The Human Life Value Approach and the Producer Paradigm

Producers love insurance and they use the human life value approach. They focus less on the price of premiums and more on the cost of not being properly protected.

Producers ensure that their human life value is able to produce value in any situation that they can control. With insurance, they can continue creating value even if they are sick, disabled, or dead.

Producers use insurance as a way to constantly keep themselves in a productive paradigm. They use the human life value approach to manage their fear of loss.

Producers understand that the first step of being a wise steward is ensuring that their current stewardships are protected before they concern themselves with increasing their stewardships.

The creed of the Producer is to find ways to produce value in any given situation. This is why Producers love insurance. And this is why they use the human life value approach to life insurance.

How We Apply the Human Life Value Approach with the AIS Triangle

Our core philosophy of wealth planning is based in the human life value approach. It is comprised of the three points of the AIS triangle: Asset, Investment, Strategy.

Your #1 ASSET is You

Your primary asset isn’t your business or any investment—it’s YOU. This is the first asset we prioritize for both protection and growth.

Your human life value is not just your future economic worth. It also encompasses your knowledge, character, values, mindset, and skills applied productively to create value for others.

To build greater wealth, start by enhancing your human life value by investing in yourself.

Start now by claiming your free hardcover copy of What We’re Worth: Realize Your Human Life Value and Know What You’re Really Worth.

Your #1 INVESTMENT is Your Business

If you’re an entrepreneur, your business is the main source of your cash flow and wealth. This is where you maintain control rather than relinquishing it. It’s where your expertise, knowledge, and passion reside. It’s also where you have the most opportunities.

If you take any risk, take it here and nowhere else. Your top investment is your business or career—not stocks or real estate.

Before seeking external investments, we first help you optimize your business cash flow and wealth.

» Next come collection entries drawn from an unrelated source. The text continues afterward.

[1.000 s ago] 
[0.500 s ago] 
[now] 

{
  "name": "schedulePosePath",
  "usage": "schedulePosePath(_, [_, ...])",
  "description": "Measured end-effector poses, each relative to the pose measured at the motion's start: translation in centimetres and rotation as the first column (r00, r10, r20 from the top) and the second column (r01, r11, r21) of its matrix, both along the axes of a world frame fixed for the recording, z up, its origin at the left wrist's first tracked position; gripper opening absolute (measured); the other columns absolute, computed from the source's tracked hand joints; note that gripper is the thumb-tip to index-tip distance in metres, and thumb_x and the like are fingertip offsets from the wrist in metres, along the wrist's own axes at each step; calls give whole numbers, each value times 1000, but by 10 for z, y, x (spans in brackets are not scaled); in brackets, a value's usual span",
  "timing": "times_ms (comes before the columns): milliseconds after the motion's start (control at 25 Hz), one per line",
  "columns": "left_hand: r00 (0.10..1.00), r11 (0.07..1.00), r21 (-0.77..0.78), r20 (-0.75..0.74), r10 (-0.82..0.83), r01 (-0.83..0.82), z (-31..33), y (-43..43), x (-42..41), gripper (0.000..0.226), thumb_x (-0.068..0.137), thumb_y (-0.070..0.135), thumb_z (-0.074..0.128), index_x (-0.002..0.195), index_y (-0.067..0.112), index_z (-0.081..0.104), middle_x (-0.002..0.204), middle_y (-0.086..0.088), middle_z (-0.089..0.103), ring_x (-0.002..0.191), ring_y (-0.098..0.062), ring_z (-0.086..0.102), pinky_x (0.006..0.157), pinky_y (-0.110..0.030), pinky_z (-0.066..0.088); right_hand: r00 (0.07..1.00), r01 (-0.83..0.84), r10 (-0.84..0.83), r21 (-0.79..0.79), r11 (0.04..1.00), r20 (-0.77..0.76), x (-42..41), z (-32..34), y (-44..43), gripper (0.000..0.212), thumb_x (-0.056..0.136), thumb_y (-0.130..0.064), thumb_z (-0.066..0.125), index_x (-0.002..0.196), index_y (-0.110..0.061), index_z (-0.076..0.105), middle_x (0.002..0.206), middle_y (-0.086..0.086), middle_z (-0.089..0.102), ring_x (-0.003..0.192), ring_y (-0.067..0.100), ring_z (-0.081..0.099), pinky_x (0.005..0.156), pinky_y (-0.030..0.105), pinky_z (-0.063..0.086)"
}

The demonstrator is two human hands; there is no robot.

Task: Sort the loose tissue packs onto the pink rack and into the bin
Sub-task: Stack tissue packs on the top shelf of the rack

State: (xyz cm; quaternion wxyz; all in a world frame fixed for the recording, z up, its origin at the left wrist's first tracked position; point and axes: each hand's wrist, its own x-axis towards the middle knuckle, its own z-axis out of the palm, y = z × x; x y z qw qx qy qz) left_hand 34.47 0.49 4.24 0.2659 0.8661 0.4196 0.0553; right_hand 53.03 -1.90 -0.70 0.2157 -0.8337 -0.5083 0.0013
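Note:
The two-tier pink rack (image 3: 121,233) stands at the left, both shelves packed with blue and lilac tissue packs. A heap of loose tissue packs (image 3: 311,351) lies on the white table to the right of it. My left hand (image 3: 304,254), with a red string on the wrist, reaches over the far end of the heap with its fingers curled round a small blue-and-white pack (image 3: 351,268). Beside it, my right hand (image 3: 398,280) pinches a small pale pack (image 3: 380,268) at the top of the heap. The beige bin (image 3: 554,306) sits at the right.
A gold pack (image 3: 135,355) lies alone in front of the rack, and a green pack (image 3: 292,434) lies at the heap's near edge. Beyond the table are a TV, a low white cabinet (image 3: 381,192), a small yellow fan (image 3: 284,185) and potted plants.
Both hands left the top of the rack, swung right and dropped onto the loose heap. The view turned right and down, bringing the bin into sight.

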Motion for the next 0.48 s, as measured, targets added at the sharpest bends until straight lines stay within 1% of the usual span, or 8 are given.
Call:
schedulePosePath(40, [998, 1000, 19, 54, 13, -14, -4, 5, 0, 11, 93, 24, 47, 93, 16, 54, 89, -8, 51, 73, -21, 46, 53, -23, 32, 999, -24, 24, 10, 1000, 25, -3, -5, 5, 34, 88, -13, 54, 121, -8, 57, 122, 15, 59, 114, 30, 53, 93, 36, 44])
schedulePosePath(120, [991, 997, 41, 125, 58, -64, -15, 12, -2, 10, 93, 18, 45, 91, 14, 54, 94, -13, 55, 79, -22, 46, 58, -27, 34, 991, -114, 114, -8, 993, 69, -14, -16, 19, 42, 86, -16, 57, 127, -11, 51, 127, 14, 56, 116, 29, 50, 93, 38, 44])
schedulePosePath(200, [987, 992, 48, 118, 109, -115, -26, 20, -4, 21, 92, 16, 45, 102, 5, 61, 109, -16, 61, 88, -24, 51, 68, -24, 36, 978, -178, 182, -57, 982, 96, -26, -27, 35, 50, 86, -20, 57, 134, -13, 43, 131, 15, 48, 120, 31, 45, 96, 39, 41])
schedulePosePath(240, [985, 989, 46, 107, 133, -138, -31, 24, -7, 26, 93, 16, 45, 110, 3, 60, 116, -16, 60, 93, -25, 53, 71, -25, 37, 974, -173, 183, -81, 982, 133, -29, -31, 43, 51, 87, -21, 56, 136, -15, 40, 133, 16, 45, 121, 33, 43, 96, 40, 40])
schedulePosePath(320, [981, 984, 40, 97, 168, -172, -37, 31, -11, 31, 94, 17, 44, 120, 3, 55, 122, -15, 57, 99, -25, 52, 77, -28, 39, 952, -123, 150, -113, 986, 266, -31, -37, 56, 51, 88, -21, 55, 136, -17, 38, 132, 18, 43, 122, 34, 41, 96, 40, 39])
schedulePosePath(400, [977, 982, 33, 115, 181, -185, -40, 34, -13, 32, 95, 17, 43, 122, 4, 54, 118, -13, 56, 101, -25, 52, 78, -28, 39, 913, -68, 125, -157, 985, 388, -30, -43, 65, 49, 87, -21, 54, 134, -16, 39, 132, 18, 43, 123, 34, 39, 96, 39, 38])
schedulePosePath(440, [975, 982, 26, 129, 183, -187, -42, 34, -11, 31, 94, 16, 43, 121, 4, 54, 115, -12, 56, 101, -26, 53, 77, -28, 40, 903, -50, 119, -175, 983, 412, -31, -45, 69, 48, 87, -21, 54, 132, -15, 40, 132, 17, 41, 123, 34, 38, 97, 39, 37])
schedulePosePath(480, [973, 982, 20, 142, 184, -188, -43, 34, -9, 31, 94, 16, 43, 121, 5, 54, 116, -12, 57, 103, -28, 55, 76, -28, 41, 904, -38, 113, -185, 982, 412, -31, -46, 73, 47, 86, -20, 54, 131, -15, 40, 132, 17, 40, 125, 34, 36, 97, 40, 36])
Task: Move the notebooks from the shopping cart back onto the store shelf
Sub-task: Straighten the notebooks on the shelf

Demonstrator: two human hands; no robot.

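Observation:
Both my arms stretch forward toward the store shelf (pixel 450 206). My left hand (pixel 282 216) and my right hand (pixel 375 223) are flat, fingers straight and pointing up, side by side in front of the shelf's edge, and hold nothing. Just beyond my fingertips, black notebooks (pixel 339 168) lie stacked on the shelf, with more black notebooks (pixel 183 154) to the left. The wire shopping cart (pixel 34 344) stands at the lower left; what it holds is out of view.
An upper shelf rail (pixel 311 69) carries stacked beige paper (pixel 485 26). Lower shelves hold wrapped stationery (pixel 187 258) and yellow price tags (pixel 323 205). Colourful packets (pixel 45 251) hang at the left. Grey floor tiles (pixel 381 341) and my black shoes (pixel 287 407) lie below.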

Your #1 STRATEGY is Guaranteed, Protected, and Liquid

For the wealthy, the ideal financial strategy is to store extra cash in places that are guaranteed, protected, and liquid. The wealthy do not gamble or speculate.

Having guarantees on your money safeguards your mindset and your ability to continue producing at the highest level.

Our core strategy is to minimize risk and provide safety and control. This involves using products that are guaranteed, protected, and liquid. This includes properly structured, optimally funded whole life insurance.

This is akin to locking your money in a vault. You still have access to it for other investments. But the certainty and control it offers lay the foundation for your wealth.